DIRECTIONS
Extract the listing below in full, unchanged.

(INFORMATION SUPPLIED Opens)

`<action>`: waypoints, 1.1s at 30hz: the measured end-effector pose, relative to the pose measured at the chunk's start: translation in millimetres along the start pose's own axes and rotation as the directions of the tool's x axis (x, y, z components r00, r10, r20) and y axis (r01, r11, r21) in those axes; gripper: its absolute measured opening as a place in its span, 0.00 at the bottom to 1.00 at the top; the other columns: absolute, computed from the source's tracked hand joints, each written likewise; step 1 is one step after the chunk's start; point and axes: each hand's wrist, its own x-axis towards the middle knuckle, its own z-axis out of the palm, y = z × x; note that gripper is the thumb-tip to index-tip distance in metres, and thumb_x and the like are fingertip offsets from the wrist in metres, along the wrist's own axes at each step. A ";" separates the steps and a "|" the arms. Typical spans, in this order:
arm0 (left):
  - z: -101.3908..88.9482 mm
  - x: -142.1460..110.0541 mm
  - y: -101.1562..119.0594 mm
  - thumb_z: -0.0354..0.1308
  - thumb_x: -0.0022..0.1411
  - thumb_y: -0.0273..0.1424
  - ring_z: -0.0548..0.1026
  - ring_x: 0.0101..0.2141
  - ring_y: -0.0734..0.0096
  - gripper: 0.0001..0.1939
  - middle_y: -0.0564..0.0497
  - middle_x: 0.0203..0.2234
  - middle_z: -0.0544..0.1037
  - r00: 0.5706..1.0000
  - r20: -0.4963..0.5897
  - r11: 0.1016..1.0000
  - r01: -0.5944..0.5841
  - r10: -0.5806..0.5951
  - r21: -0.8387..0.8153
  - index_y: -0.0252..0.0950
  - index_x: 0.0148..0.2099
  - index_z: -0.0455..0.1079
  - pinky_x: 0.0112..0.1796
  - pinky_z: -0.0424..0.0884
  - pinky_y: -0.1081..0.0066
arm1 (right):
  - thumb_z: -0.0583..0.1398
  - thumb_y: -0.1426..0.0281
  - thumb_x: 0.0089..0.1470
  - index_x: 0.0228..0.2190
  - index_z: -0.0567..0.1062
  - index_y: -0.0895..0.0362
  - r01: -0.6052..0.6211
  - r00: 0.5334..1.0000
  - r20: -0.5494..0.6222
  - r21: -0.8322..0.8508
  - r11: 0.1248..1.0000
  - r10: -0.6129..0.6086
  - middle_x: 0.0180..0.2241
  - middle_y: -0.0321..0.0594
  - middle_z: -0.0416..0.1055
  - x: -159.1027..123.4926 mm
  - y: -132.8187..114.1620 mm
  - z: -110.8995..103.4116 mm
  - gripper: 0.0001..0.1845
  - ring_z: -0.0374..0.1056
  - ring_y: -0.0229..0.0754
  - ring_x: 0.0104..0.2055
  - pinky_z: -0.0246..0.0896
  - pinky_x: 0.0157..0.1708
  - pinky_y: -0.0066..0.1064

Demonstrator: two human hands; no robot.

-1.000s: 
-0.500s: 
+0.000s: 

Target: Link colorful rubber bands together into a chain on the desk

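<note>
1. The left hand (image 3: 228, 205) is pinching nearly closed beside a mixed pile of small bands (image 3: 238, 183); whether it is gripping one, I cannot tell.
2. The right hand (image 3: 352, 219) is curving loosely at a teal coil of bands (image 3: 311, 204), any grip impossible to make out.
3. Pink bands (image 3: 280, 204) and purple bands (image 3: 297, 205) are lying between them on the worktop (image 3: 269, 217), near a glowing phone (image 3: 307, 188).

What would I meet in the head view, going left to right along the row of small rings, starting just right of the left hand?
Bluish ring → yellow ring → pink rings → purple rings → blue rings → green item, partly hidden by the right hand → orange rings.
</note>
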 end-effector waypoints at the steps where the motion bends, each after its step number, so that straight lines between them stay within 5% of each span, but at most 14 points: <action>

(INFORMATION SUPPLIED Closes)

RESPONSE
`<action>`: waypoints, 1.1s at 30hz: the measured end-effector pose, relative to the pose measured at the chunk's start: translation in millimetres along the start pose's own axes and rotation as the directions of the tool's x axis (x, y, z components r00, r10, r20) and y axis (r01, r11, r21) in those axes; gripper: its absolute measured opening as a place in its span, 0.00 at the bottom to 1.00 at the top; the other columns: absolute, computed from the source's tracked hand joints, each written likewise; step 1 is one step after the chunk's start; point and axes: each hand's wrist, its own x-axis towards the middle knuckle, its own z-axis out of the palm, y = z × x; note that gripper is the thumb-tip to index-tip distance in metres, and thumb_x and the like are fingertip offsets from the wrist in metres, along the wrist's own axes at each step. A ";" separates the steps and a "|" the arms. Typical spans, in this order:
arm0 (left):
  - z: -101.3908..88.9482 mm
  - x: -142.1460..110.0541 mm
  - y: -101.1562..119.0594 mm
  - thumb_z: -0.0354..0.1308
  - thumb_x: -0.0022..0.1411
  - thumb_y: -0.0273..0.1424
  - ring_z: -0.0548..0.1026
  - ring_x: 0.0101..0.2141
  - ring_y: -0.0734..0.0096
  - gripper: 0.0001..0.1939
  - middle_y: -0.0564..0.0497
  - middle_x: 0.0203..0.2234
  - middle_z: -0.0544..0.1037
  - r00: 0.5706..1.0000
  - r20: -0.4963..0.5897
  - r11: 0.1016..1.0000
  - r01: -0.5944..0.5841
  - r10: -0.5806..0.5951
  - r21: -0.8387..0.8153
  - index_y: -0.0252..0.0950
  - index_x: 0.0148..0.2099
  - index_z: -0.0455..0.1079
  - pinky_x: 0.0112..0.1796
  - pinky_z: -0.0424..0.0884
  - pinky_y: -0.1081..0.0066
arm1 (right):
  - thumb_z: -0.0583..0.1398
  - thumb_y: -0.1426..0.0281
  - thumb_x: 0.0089..0.1470
  - index_x: 0.0228..0.2190
  - index_z: -0.0567..0.1062
  - index_y: -0.0895..0.0362
  - r01: -0.6052..0.6211
  - r00: 0.5334..1.0000
  - r20: -0.5494..0.6222
  - r21: -0.8322..0.8508
  - r11: 0.1248..1.0000
  - r10: -0.6129..0.6086
  - middle_x: 0.0180..0.2241
  - middle_y: -0.0321..0.0594
  - middle_z: -0.0416..0.1055
  - x: -159.1027..123.4926 mm
  - y: -132.8187..114.1620 mm
  - z: -110.8995..103.4116 mm
  - gripper: 0.0001..0.1845
  - ring_z: -0.0374..0.1056
  - ring_y: -0.0229..0.0754
  - ring_x: 0.0104..0.2055
  - pinky_z: -0.0246..0.0896
  - pinky_x: 0.0157..0.1708
  - pinky_y: -0.0066..0.1064

Demonstrator: two human hands; no robot.

-1.000s: 
-0.500s: 
+0.000s: 

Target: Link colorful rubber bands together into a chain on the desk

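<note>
1. The left hand (image 3: 228, 205) is pinching nearly closed beside a mixed pile of small bands (image 3: 238, 183); whether it is gripping one, I cannot tell.
2. The right hand (image 3: 352, 219) is curving loosely at a teal coil of bands (image 3: 311, 204), any grip impossible to make out.
3. Pink bands (image 3: 280, 204) and purple bands (image 3: 297, 205) are lying between them on the worktop (image 3: 269, 217), near a glowing phone (image 3: 307, 188).

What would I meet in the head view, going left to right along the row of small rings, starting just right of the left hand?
Bluish ring → yellow ring → pink rings → purple rings → blue rings → green item, partly hidden by the right hand → orange rings.
</note>
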 end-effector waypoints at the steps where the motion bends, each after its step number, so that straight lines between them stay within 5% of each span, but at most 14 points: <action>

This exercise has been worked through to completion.